Naomi, Kate, Cindy, Claudia… There’s no need to name names to let readers know who we’re talking about. The images of the models of the 90’s still live in our memory. They say that today’s models are no match for them. But perhaps it’s not so much about the people in front of cameras as it is about the people holding the cameras in their hands.

On September 3, the fashion photographer Peter Lindbergh passed away at the age of 75.

In 1988 Peter Lindbergh took a series of photos for American Vogue. Six models took part in the shoot: Estelle Lefebvre, Linda Evangelista, Karen Alexander, Tatiana Patitz, Rachel Williams and Christy Turlington. The Malibu beach was chosen as the setting. No swimsuits, no accessories, no makeup – the girls were dressed in matching white men’s cut shirts. No artificial poses: they just stood and looked into the lens.

Grace Mirabella, the magazine’s longtime editor, was not impressed by the photos. “She just threw them in the basket,” Lindbergh later recalled. His work did seem defiant at the time. Vogue of the 80s was a reflection of its era and loved the lush hairstyles, flashy outfits, massive jewelry, thick shadows and luxurious interiors. However, just a few months later Mirabella stepped down and was replaced by the revolutionary Anna Wintour. She commissioned her first cover as editor to Peter Lindbergh.

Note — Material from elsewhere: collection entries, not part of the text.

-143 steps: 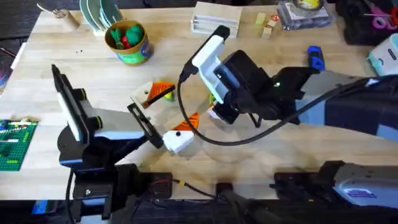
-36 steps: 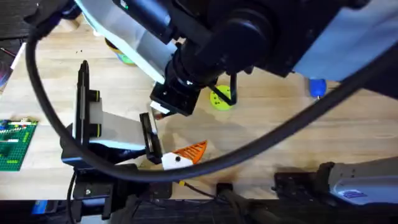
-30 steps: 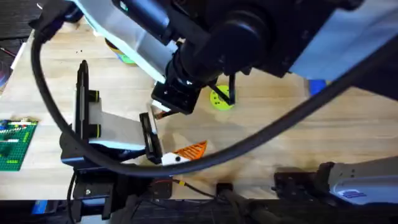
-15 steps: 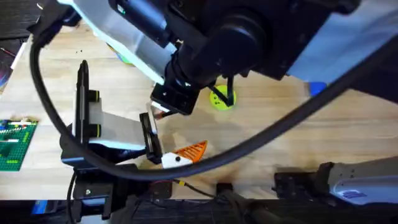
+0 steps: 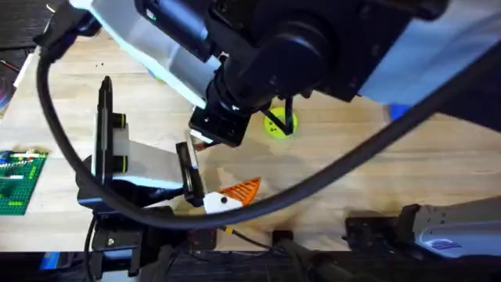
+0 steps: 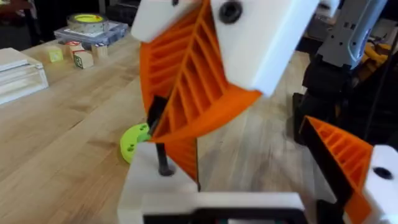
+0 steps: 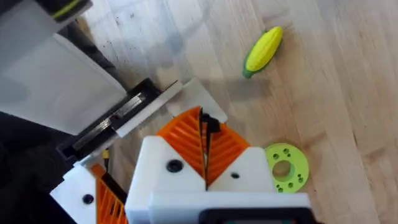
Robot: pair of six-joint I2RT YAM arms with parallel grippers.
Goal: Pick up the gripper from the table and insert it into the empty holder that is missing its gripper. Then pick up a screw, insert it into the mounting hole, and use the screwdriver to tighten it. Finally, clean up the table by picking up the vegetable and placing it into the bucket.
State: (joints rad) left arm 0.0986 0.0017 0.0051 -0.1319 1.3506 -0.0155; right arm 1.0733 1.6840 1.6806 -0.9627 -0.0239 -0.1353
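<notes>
In the overhead view, the upper half of the frame is crossed by the right arm [image 5: 313, 55], large, dark and blurred. Its wrist end is seen left of centre, above the wooden table [image 5: 352, 180]. The left gripper [image 5: 223, 196] is seen at the lower centre, with one white-and-orange finger pointing right. A lime-green disc [image 5: 278, 125] lies just right of the wrist end. A green studded board [image 5: 16, 180] rests at the lower left edge.

In the left wrist view, the left gripper [image 6: 239, 155] is shown released, its two fingers well apart at the bottom. The right gripper [image 6: 186, 118] hangs in the upper centre between them, its orange ribbed pads clenched. A thin black piece [image 6: 160, 140] is pinched at their left edge, with its lower end at the white block in the lower left. The disc [image 6: 134, 140] lies behind it on the table [image 6: 62, 124].

In the right wrist view, the right gripper [image 7: 204, 134] is shown closed at centre, the black piece [image 7: 210, 124] caught at its tip. The vegetable [image 7: 262, 50] lies in the upper right, alone on the table [image 7: 348, 93] and well apart from both grippers. The disc [image 7: 286, 167] lies just right of the fingers.
</notes>
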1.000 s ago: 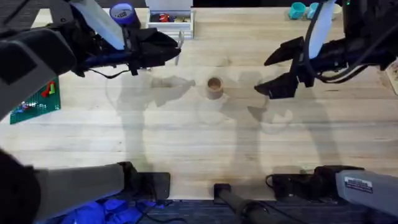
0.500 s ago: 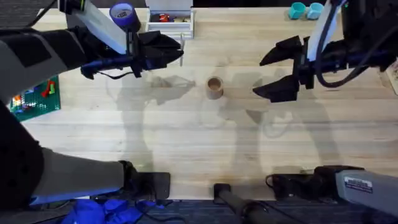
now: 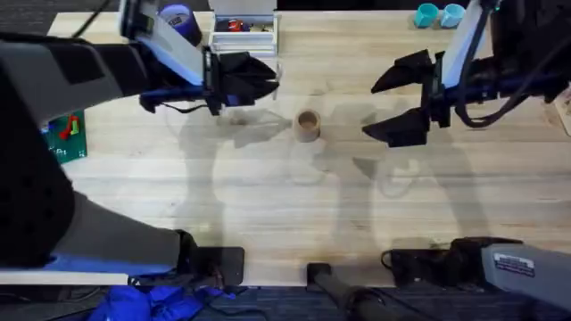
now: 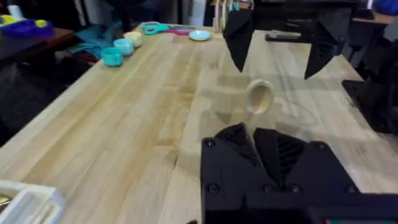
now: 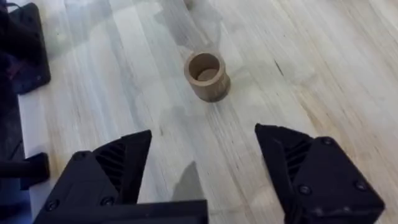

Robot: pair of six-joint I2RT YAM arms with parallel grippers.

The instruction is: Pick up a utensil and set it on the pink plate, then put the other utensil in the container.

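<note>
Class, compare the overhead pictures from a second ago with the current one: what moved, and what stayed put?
The left gripper, shut, shifted rightward toward the container. The right gripper, open, rose slightly. The container stayed standing at mid-table, and nothing was grasped or released.

A pale wooden bench (image 3: pixel 268 196) of long planks spans the overhead frame, with soft grey shadows lying across its middle. At the top edge, left of centre, sits a white rectangular bin (image 3: pixel 244 29). A green block board (image 3: pixel 64 135) lies at the left edge. Teal cups (image 3: pixel 437 14) stand at the upper right. Crumpled blue cloth (image 3: pixel 147 303) shows at the lower left, below the bench edge. Beyond the bench's far end the room is dark and cluttered.
</note>
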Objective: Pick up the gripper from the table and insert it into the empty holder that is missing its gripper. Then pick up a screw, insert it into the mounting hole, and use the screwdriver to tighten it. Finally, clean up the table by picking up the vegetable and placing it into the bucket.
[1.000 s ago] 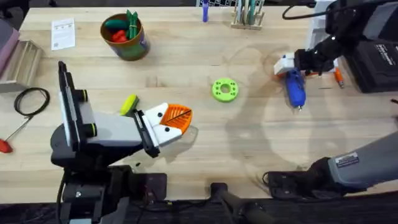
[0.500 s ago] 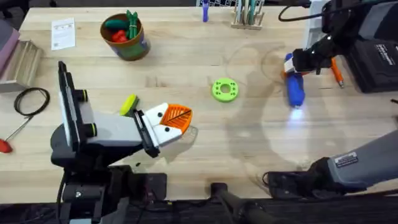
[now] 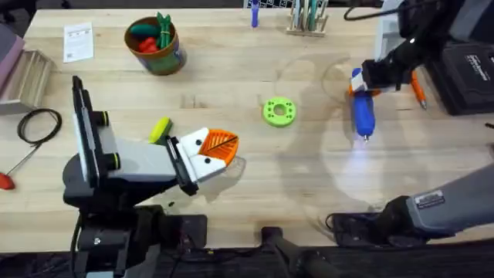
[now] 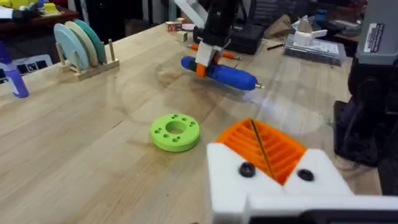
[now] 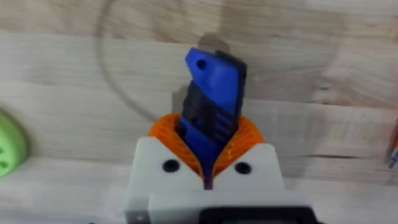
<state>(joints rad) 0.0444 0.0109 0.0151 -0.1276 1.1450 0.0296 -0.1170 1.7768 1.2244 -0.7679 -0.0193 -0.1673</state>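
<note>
The blue screwdriver (image 3: 363, 108) hangs tilted just above the table at the right, its thin bit pointing toward the near edge. My right gripper (image 3: 361, 77) is shut on its rear end, and its orange pads (image 5: 168, 134) clamp the blue body (image 5: 214, 87). From the left wrist view the screwdriver (image 4: 221, 71) shows beyond the green disc. My left gripper (image 3: 220, 147) rests low at the left, shut on nothing. Both its white holder bases (image 4: 273, 180) carry orange tips with dark screw heads. The yellow-green vegetable (image 3: 160, 129) lies beside it. The bucket (image 3: 168, 60) stands at the far left.
A green round disc (image 3: 279, 110) lies mid-table. Red and green toy vegetables fill the bucket. An orange tool (image 3: 419, 93) and a black box (image 3: 467, 73) sit at the far right. At the left edge are a black cable coil (image 3: 38, 123) and a red-handled tool (image 3: 6, 180).
My right gripper has drawn slightly toward the far side with the screwdriver, whose bit end swung a little to the left. The left arm has not moved.
</note>
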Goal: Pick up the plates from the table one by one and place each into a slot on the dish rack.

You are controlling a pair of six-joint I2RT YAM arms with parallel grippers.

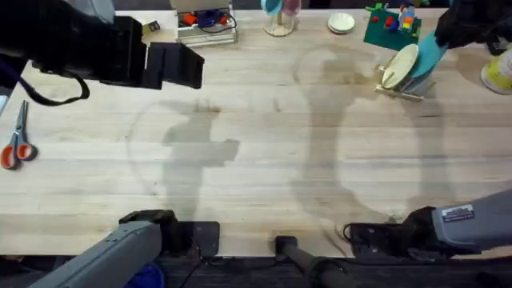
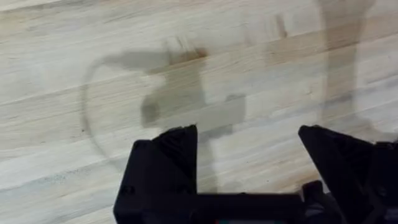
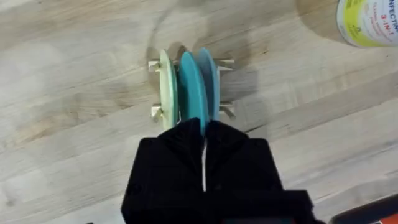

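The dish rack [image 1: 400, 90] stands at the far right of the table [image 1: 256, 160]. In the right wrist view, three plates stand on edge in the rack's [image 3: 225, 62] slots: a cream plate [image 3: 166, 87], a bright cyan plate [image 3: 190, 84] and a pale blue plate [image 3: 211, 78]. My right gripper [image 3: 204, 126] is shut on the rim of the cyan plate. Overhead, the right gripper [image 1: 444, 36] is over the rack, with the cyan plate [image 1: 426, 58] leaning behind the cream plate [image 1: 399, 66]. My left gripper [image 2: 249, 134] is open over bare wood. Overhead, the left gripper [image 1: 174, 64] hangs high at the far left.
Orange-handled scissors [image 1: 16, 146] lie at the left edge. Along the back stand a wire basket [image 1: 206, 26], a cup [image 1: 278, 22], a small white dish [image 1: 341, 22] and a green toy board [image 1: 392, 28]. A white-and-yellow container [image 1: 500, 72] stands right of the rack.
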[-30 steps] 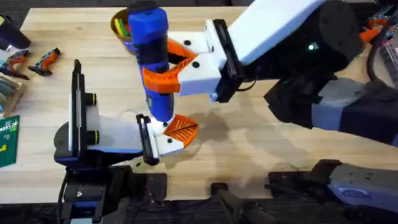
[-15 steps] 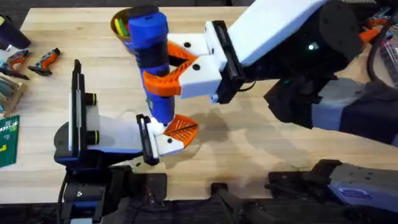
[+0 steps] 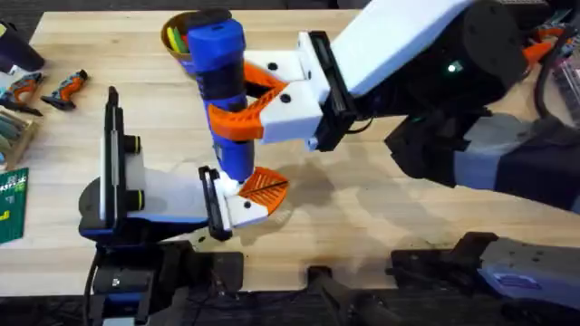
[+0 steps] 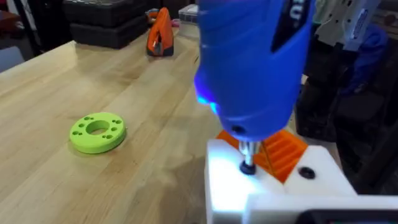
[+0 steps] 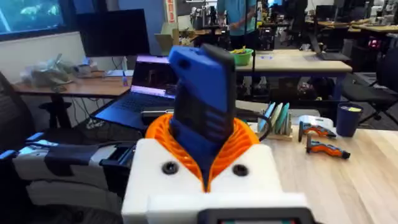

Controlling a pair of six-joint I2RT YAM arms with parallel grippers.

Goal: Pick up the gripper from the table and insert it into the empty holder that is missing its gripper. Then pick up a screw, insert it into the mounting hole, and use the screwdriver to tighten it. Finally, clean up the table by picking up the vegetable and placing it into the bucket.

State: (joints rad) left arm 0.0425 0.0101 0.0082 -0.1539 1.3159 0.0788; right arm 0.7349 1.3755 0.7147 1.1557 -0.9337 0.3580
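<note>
My right gripper [image 3: 243, 101] is shut on the blue screwdriver [image 3: 220, 86] and holds it upright; its orange pads [image 5: 231, 144] clamp the blue body [image 5: 200, 109]. The bit presses on a screw [image 4: 247, 167] in the white holder [image 4: 273, 190] at the end of my left arm. The orange ridged gripper [image 3: 265, 186] sits in that holder beside the bit, at my left gripper [image 3: 249, 195]. The bucket [image 3: 174, 36] stands at the far edge, partly hidden behind the screwdriver. The vegetable is out of view.
A lime-green disc with holes [image 4: 97, 132] lies on the wood beyond the holder. Orange-handled tools [image 3: 65, 86] and a green card [image 3: 11, 204] lie along the table's left side. The right arm's white link [image 3: 408, 45] spans the middle.
</note>
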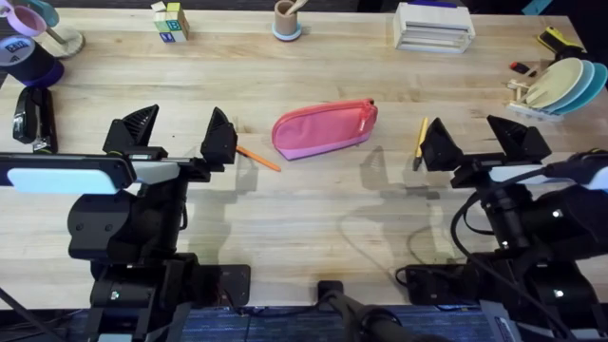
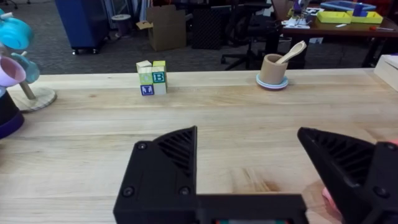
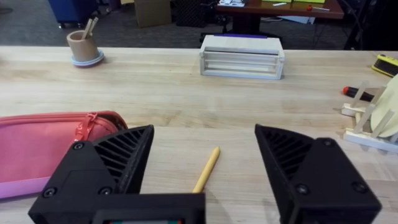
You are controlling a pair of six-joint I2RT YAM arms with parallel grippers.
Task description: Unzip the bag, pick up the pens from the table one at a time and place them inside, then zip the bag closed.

Two years later, in 1990, the photographer repeated his multi-figure portrait but for the British Vogue. On the streets of New York in jeans and laconic tops he posed the same Evangelista, Patitz and Turlington plus two new heroines, Naomi Campbell and Cindy Crawford. Fashion historians believe that it was with this photo that a new era – the era of supermodels – began.

Lindbergh’s real name is Peter Brodbeck. He was born in 1944 in Leszno, Poland. He grew up in Duisburg. Already at the age of 14 he left school and got a job as a window dresser in the local department store Karstadt. In the early ’60s he enrolled at the Berlin Academy of Fine Arts, hoping to become a painter, but he quickly became disillusioned with the educational process and, following the example of his idol Vincent van Gogh, left for Arles, France. After living there for a few months, he hitchhiked across Europe and North Africa and returned to Germany only two years later.

Lindbergh’s images were published by Harper’s Bazaar, Vanity Fair, Rolling Stone, Wall Street Journal and, of course, all the branches of Vogue magazine, from British to Italian. The real world fame for him came in the 90’s. In his work, the photographer brought to the forefront a woman of the new era: free, independent, sophisticated, not in need of asserting its status with branded clothing and cosmetics. First the man, and then everything else. Unlike his predecessors, Lindbergh didn’t shoot faces and bodies – he shot living women. Each of his models was a vivid personality.

He made no secret of his passion for filmmaking and often drew inspiration from revered authors. His love of high-rise buildings, futuristic sets, deep shadows and sloping lines in composition are from the great and terrible Fritz Lang, whose “Metropolis” he saw back in Germany. The series, with models walking around New York City in men’s jackets with wings behind their backs or soaring over city streets, was born after the premiere of Wim Wenders’ “Skies Over Berlin.” The silvery gray fog with which Lindbergh so often envelops his characters is a reference to Andrei Tarkovsky.

There were other innovations as well. For example, Lindbergh was one of the first to introduce subject matter into fashion photography. He was never interested in statics at all: he came into the profession to tell stories. Many of his pictures look like a fascinating series with first and second plan characters and dramatic turns. The most famous is a photo from the Invasion series: model Helena Christensen in a white dress and white boas walking down the road next to a small alien.

Surprisingly, his photos don’t age at all. Calvin Klein still uses Lindbergh’s advertising shot from 1995 for the “Eternity” fragrance campaign, a black-and-white portrait of Mark Wanderloo and Christy Turlington, whose faces and intertwined hands take up almost all the space of the frame. “Yes, that picture still looks like it was taken yesterday,” Lindbergh boasts. – And what’s in it that can get old?”

Shortly before his death, Lindbergh had managed to design the covers for the September issues of fashion magazines Numero and British Vogue. For the latter, he worked with a guest editor, Prince Harry’s wife Meghan Markle, creating a series of photographs dedicated to female empowerment. The legendary magazine’s front page features 15 activists from various fields who are making a difference in the world. Lindbergh’s portraits are very revealing of the artist’s main quality – the ability to bring out the natural beauty of people.